Sutil Brouet d’Engleterre

The lady of the house is being served a platter of small birds to a chorus of trumpets. Medieval nobles loved to dine to the sound of music.

A brouet, or purée, could contain almost anything – meat, fish, or fowl. This brouet made of chestnuts (purée de marrons) is still a popular accompaniment to game in Europe.

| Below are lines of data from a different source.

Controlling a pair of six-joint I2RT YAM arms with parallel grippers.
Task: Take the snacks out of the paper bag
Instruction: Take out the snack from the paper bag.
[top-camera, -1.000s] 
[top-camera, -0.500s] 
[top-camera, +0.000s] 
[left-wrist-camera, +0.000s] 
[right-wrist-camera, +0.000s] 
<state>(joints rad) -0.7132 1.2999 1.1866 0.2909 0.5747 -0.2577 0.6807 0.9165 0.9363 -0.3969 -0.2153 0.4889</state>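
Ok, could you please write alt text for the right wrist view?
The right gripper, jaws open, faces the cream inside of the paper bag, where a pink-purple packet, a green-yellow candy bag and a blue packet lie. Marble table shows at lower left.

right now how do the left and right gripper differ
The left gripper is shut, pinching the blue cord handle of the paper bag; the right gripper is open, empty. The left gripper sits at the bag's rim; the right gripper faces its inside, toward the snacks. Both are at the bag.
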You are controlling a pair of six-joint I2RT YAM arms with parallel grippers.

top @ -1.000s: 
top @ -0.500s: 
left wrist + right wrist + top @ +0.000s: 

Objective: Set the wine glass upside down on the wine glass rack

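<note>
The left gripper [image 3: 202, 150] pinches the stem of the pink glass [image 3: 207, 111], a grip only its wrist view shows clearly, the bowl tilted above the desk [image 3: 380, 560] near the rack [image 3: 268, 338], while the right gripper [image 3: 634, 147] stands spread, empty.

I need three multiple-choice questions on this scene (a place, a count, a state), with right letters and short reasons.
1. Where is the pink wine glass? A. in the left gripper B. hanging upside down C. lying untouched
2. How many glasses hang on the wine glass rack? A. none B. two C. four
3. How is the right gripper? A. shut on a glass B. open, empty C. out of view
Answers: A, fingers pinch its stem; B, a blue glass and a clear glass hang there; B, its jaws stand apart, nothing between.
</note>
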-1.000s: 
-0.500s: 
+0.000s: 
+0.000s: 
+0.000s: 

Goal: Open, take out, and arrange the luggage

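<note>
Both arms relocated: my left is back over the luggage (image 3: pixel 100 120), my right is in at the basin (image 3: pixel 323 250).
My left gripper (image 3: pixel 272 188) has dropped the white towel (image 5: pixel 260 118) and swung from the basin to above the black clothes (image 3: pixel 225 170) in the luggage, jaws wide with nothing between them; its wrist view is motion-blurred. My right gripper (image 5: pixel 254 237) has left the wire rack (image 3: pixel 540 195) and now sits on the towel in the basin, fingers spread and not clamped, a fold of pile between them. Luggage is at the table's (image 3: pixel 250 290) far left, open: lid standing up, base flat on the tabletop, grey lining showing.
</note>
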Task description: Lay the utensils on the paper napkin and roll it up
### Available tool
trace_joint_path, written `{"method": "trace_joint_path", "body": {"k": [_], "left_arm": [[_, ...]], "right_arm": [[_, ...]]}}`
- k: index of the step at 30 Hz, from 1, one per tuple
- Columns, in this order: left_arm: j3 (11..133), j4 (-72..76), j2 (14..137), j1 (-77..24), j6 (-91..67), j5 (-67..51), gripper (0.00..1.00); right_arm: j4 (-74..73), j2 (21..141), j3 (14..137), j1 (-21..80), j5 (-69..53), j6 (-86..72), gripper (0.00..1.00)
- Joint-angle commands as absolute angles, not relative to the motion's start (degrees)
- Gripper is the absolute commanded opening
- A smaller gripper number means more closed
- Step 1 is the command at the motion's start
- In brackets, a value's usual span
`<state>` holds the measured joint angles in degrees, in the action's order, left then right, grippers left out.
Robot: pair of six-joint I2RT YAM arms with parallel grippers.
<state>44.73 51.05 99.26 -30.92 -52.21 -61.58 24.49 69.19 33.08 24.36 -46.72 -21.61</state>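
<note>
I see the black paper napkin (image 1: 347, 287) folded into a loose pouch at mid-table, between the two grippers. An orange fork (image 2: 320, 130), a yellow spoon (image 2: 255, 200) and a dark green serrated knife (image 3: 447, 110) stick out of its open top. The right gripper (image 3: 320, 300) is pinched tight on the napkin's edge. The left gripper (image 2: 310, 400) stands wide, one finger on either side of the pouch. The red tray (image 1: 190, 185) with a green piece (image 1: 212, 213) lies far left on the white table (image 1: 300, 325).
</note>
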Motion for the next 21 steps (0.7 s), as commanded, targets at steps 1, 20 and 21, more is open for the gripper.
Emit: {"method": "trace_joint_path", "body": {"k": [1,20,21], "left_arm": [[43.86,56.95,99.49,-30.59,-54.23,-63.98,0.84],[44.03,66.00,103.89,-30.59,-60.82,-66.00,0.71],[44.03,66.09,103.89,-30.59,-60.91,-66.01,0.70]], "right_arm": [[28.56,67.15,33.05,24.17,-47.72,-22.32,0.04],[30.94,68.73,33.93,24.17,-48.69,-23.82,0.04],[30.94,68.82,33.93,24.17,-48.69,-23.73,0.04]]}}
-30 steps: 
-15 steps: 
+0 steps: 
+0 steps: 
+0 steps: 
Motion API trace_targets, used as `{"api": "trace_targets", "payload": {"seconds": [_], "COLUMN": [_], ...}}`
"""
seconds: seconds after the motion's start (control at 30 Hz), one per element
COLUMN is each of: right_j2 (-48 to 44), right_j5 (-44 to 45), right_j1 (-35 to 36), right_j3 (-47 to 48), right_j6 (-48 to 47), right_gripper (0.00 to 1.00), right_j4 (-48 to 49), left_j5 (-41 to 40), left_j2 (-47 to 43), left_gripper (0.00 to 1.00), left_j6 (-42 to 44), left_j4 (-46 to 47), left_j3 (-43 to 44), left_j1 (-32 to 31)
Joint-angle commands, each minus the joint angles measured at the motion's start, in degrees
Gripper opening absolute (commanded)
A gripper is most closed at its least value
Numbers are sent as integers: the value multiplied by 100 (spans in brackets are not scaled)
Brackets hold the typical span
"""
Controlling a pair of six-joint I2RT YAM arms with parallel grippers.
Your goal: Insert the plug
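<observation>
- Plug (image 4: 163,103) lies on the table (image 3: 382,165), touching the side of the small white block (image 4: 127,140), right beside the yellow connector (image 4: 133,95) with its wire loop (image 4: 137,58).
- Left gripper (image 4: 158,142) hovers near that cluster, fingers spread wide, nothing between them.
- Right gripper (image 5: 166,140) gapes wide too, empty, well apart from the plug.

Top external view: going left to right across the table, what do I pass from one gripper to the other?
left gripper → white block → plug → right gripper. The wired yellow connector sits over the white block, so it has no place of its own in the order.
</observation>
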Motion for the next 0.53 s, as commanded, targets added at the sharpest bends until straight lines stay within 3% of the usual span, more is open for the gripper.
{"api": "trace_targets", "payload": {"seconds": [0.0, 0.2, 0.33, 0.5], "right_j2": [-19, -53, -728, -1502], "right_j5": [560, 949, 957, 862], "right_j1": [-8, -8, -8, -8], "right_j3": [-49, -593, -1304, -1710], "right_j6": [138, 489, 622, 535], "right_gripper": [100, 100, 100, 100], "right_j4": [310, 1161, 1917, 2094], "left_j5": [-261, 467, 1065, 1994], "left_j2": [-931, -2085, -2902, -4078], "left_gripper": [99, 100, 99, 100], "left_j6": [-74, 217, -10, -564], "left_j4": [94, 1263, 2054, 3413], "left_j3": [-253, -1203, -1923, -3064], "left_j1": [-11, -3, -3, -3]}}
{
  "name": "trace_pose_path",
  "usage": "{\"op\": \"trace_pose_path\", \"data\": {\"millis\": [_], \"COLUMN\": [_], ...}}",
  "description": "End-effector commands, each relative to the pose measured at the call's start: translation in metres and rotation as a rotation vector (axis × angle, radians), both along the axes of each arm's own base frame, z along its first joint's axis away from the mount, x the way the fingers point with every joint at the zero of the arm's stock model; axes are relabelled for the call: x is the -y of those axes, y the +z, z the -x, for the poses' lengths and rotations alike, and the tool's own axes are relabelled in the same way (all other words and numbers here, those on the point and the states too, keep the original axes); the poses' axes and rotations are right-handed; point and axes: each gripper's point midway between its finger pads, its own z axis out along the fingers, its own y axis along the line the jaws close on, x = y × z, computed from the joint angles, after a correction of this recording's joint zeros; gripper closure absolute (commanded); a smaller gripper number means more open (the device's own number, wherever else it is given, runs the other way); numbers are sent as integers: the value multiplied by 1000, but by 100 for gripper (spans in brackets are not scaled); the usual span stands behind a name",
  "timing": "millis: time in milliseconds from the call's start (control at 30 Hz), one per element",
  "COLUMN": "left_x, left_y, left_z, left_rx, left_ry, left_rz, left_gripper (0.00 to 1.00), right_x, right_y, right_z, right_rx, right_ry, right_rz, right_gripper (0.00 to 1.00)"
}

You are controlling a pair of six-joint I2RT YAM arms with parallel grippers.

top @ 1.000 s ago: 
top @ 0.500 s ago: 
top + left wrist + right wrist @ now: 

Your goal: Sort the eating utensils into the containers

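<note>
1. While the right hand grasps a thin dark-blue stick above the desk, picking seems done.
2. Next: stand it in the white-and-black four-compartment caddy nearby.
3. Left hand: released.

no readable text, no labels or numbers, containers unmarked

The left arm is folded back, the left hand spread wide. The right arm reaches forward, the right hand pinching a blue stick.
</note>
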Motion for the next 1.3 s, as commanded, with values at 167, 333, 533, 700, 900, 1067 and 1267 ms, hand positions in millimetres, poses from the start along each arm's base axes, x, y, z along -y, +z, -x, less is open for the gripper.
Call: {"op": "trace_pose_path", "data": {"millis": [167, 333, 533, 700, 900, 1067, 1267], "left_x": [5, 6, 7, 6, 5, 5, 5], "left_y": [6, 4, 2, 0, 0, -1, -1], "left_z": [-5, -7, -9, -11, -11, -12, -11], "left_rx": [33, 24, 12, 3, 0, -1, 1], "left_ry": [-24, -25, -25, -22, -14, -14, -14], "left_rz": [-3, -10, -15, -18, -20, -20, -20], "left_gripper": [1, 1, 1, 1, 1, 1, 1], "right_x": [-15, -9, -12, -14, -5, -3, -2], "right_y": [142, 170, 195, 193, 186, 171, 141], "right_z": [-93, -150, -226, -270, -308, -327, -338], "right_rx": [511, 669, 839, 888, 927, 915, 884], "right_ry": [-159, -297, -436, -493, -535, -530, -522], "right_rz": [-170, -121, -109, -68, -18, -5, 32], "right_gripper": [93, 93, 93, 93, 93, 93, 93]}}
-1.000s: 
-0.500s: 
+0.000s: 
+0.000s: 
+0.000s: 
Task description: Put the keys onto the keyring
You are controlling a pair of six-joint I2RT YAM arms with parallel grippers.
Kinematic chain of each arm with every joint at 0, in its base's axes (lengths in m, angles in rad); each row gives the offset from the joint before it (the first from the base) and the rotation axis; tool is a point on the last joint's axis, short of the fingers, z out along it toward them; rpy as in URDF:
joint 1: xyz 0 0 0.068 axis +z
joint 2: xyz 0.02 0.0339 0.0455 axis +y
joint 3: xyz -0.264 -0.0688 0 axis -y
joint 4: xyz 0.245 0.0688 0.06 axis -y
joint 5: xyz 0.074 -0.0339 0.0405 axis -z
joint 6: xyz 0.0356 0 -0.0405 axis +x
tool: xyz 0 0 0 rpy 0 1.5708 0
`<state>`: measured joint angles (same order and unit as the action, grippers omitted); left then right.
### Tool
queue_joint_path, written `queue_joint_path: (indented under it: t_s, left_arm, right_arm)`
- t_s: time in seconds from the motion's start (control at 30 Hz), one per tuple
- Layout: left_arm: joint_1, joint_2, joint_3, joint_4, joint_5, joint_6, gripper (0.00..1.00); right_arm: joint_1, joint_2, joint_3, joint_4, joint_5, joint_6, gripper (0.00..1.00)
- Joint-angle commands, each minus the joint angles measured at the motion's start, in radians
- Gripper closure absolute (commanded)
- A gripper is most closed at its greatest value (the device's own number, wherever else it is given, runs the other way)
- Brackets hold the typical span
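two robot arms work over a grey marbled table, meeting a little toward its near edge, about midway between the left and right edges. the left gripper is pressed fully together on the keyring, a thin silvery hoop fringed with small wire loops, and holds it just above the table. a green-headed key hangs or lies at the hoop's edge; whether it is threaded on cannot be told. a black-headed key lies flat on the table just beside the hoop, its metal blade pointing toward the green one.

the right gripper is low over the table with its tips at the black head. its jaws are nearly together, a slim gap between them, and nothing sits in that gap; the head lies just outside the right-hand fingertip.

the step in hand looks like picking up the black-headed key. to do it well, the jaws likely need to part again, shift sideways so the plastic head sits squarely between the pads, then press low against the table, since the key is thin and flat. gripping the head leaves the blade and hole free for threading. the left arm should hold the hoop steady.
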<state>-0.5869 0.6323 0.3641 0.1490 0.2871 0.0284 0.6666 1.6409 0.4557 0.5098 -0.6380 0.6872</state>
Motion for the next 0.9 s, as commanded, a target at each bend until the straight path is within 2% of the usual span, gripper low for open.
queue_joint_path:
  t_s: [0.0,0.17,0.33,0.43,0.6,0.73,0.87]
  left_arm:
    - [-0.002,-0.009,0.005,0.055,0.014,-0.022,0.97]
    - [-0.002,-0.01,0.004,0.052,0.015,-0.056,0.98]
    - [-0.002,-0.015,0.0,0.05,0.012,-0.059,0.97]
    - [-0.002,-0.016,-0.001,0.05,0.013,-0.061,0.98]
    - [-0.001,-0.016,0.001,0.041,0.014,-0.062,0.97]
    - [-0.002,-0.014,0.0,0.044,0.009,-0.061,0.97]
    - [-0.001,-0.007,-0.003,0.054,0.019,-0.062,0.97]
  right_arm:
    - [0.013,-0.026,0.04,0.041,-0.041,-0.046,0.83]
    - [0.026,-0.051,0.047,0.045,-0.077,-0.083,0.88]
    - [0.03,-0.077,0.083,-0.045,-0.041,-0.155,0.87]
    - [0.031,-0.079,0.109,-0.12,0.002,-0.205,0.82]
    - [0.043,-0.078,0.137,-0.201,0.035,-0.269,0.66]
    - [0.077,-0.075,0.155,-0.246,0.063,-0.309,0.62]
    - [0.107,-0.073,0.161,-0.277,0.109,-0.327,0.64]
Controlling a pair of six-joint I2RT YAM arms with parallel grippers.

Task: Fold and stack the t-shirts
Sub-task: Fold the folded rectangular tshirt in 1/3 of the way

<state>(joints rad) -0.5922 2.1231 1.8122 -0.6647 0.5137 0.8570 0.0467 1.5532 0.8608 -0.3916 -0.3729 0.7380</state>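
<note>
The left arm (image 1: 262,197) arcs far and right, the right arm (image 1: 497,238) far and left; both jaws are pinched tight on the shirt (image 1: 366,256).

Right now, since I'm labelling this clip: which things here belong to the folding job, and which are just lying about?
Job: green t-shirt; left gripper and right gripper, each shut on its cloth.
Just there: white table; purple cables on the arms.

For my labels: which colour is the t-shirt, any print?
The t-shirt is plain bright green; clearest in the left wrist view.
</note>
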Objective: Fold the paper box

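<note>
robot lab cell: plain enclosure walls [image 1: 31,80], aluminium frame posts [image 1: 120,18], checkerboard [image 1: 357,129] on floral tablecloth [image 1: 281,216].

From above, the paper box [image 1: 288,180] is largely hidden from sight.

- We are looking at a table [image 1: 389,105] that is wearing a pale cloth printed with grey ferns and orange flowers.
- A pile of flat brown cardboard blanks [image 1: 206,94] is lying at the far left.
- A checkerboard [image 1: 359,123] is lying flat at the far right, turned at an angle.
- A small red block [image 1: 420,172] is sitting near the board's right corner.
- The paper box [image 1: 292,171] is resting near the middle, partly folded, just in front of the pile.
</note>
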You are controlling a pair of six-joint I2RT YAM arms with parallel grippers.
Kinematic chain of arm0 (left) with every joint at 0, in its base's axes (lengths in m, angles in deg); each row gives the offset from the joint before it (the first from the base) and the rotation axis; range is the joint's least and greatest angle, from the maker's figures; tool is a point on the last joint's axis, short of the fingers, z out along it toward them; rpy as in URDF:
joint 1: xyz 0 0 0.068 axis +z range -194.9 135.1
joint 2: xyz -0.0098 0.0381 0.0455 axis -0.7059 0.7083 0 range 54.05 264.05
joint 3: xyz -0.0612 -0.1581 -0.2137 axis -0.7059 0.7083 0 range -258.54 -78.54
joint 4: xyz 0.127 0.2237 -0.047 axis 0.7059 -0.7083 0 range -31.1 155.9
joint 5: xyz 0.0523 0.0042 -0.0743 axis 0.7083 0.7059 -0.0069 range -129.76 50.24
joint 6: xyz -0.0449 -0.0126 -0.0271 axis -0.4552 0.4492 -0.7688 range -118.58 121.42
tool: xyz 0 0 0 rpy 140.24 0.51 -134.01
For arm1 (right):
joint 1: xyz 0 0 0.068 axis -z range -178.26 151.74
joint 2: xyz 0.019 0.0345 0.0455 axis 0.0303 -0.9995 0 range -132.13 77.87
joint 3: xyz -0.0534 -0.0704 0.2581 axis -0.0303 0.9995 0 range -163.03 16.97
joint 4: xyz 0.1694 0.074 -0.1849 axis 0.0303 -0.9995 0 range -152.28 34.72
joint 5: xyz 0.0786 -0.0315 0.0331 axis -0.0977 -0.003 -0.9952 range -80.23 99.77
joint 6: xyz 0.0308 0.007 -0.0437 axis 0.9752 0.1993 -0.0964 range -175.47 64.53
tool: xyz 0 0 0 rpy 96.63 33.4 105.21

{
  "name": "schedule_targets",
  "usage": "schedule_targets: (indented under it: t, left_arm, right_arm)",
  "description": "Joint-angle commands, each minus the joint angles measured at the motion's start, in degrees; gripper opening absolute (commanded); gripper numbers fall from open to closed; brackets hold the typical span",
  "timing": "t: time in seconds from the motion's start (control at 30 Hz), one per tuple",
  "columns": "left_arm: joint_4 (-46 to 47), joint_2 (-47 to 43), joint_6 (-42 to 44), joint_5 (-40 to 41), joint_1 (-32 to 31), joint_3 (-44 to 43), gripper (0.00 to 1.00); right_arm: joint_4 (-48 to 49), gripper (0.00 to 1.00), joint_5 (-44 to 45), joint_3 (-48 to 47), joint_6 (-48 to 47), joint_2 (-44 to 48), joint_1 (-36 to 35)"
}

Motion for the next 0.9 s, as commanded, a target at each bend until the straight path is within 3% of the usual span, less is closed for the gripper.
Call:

Take cooked peeled chestnuts, and cooked egg yolks, and a little pig’s liver and pound all together, soften the mixture with a little warm water and sieve it, season with long pepper and saffron and boil all together.


  • 2 lb /1 kg chestnuts
  • pints/3 cups/750 ml water
  • 4 hard-boiled/cooked egg yolks
  • 8 oz/250 g pig’s liver, cut in pieces and any membrane discarded
  • 2 tsp pepper, or to taste
  • pinch of saffron, infused in 2 tbsp boiling water
  • salt, to taste


  1. Pierce each chestnut with the point of a knife, put them in a saucepan with water to cover and bring to the boil. Drain them a few at a time and peel them, removing both shell and inner skin. If the chestnuts become hard to peel, bring them just back to the boil, but do not let them cook.
  2. Put the peeled chestnuts in a pan with the water, cover and simmer until the chestnuts are very tender, about 30 minutes. Drain them, reserving the liquid. Purée them in a food processor or a blender a little at a time with the hard-cooked/boiled egg yolks and pig’s liver, adding just enough of the reserved cooking liquid to make a purée that will drop from the spoon. Return the purée to the pan, add the pepper and saffron with its liquid, and heat, stirring constantly. Cook the purée 4-5 minutes – it should just hold a shape, but as it dries add more cooking liquid if necessary. Taste it for seasoning; it should be quite peppery.